Dataset extract:

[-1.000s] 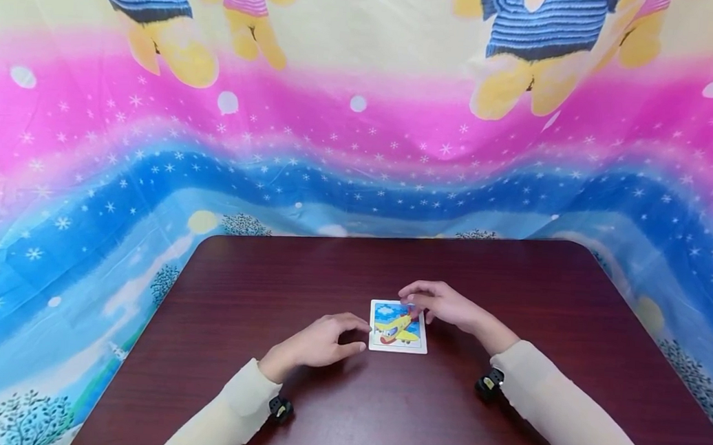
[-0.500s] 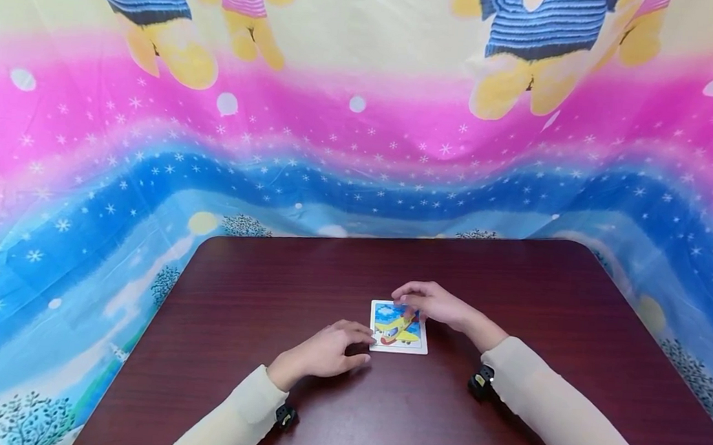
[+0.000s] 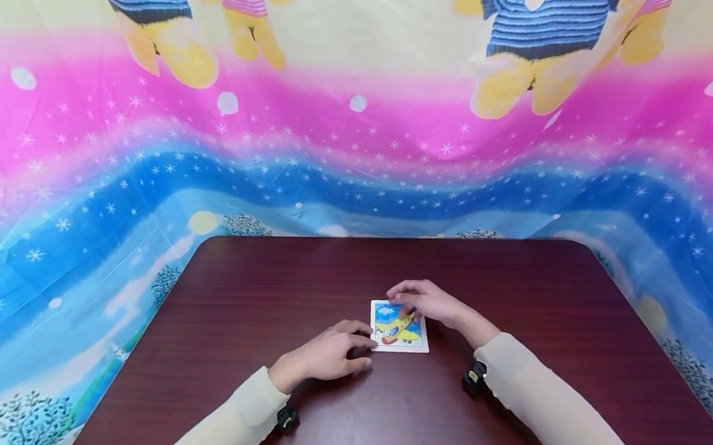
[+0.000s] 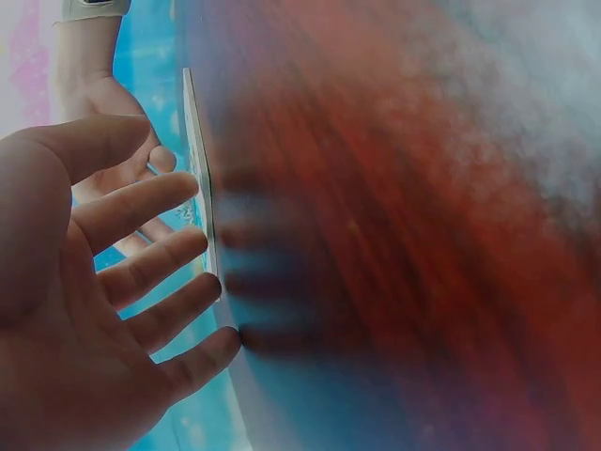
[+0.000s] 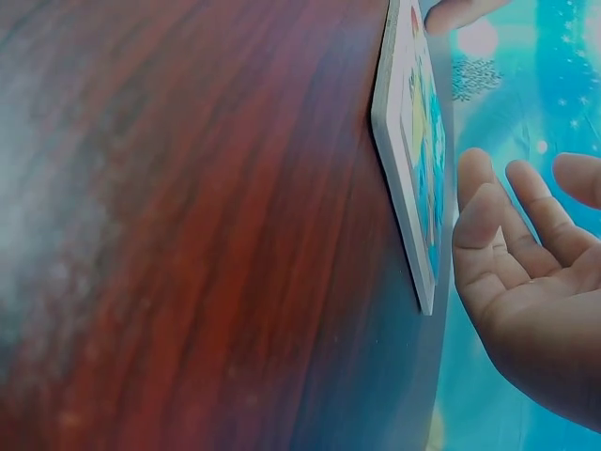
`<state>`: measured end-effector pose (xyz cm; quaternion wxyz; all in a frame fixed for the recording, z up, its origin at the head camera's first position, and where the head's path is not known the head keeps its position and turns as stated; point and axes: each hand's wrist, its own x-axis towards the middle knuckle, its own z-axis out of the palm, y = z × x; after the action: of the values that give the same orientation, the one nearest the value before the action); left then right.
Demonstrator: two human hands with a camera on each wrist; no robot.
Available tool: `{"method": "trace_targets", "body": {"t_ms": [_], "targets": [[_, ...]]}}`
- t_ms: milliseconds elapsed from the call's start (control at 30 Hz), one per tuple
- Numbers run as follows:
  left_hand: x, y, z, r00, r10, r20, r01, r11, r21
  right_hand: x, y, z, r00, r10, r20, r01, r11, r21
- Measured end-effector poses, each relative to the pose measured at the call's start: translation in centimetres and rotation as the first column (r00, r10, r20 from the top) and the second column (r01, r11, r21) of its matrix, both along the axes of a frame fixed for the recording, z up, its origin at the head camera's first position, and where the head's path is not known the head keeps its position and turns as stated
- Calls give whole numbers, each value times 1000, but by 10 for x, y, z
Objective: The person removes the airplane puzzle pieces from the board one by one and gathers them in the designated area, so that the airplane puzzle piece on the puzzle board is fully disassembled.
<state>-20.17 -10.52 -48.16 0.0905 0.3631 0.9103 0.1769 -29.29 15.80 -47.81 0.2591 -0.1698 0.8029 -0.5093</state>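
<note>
A square picture board (image 3: 400, 334) with a white border lies flat on the dark red-brown table. It carries a yellow airplane on a blue sky. My left hand (image 3: 330, 352) is at its left side, fingers spread and fairly straight, fingertips at the near-left edge. In the left wrist view the hand's fingers (image 4: 155, 258) reach the thin edge of the board. Over the far right corner hovers my right hand (image 3: 430, 302), hiding part of the picture. The right wrist view shows its fingers (image 5: 531, 221) loosely bent with nothing between them, just off the board (image 5: 404, 169).
The wooden table (image 3: 278, 272) has rounded far corners. A printed cloth (image 3: 350, 132) with bears and snowflakes hangs behind and along both sides. Small black cameras sit under the left cuff (image 3: 287, 419) and the right cuff (image 3: 474, 377).
My right hand has slid a little left over the board. The left hand has moved right, bringing its fingertips to the board's edge. The board has hardly shifted.
</note>
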Motion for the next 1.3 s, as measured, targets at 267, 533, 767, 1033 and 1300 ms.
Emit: {"method": "trace_targets", "body": {"t_ms": [267, 533, 767, 1033, 1300], "targets": [[0, 0, 0, 1000, -3, 7, 3, 1000, -11, -4, -7, -2, 999, -24, 26, 24, 1000, -5], [-1, 0, 0, 1000, -4, 6, 4, 1000, -16, -6, -11, -3, 999, -29, 39, 29, 1000, 4], [-1, 0, 0, 1000, 5, 4, -5, 1000, -21, -4, -14, 0, 999, -37, 34, 36, 999, 32], [-1, 0, -2, 1000, -2, -11, 2, 1000, -19, -4, -15, -1, 999, -40, 32, 39, 998, 40], [-1, -1, -2, 1000, -11, -14, 11, 1000, -21, -4, -17, -4, 999, -32, 36, 31, 999, 33]]}}
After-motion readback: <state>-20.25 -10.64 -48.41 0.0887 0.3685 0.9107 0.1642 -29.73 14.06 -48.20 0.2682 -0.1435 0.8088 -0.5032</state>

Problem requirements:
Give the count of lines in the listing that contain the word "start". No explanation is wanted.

Task solution:
2